The match was lit when a nineteen-year-old in Toronto, Canada, named Silas Fowler Fox, came to Christ. Three years later he enrolled in the Toronto Bible College to study under W. H. Griffith Thomas and Frank Weston. Married to Emma Grau in 1916, by January of 1917 they were in India under the Ceylon and India General Mission.

He left that mission board in 1926, and thereafter became an outspoken advocate of New Testament missionary practices. He was persuaded that faith practices keep a man faithful, and that many uncalled and unqualified foreign workers were being wrongly sustained by mission boards.

Speaking of the shipwreck in Acts 27 he made this sly dig, “Here we see the scriptural justification for boards. It says in verse 44 that some escaped ‘on boards.’ Many a board keeps a sinking missionary afloat!”

As an itinerant preacher, Silas spoke Telugu as though he had heard it from the womb, and he mastered a number of Indian dialects. He saw some fifty assemblies gathered to the Lord Jesus from his numerous children in the faith.

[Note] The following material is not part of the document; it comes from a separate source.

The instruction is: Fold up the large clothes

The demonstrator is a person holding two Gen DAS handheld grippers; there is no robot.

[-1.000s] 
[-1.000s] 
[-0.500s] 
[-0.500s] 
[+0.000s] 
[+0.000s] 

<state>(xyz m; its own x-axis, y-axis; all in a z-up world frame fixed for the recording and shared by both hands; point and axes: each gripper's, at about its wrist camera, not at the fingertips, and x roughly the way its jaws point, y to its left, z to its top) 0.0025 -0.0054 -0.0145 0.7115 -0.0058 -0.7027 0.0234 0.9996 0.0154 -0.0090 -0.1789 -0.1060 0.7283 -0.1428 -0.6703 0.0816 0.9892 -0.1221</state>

When someone said, “I hear, Mr. Fox, that you’re an independent missionary,” Silas would retort, “I’m not an independent missionary! I’m not independent of God, of Christ, of the Holy Spirit, or of the Bible!” He was a man who felt dependent. If his spirit was dull he would bemoan the lack in his diary entries, “No fire, no points, no grip.”

It was at such times that he would apply to himself the lesson of a favorite message. This was his message on the lost axe head (2 Ki. 6:1-7). To him the lost axe head sometimes represented the servant of God who had lost his usefulness. Silas writes:

What did he have left in his hand after the axe head fell off? Answer: Of course only the handle would be left in his hand. Suppose he covered up his loss—then all afternoon he could have continued hitting trees with the handle. Now he would never fell a tree with an axe handle. As we look around we can see much Christian work and activity—only sad to say there is NO POWER in it. No power of the Spirit of God in it—too bad—the axe head has gone, if it was ever there. Sunday School teachers…even those behind the pulpit—I repeat again—activity but NO POWER, and this should not be.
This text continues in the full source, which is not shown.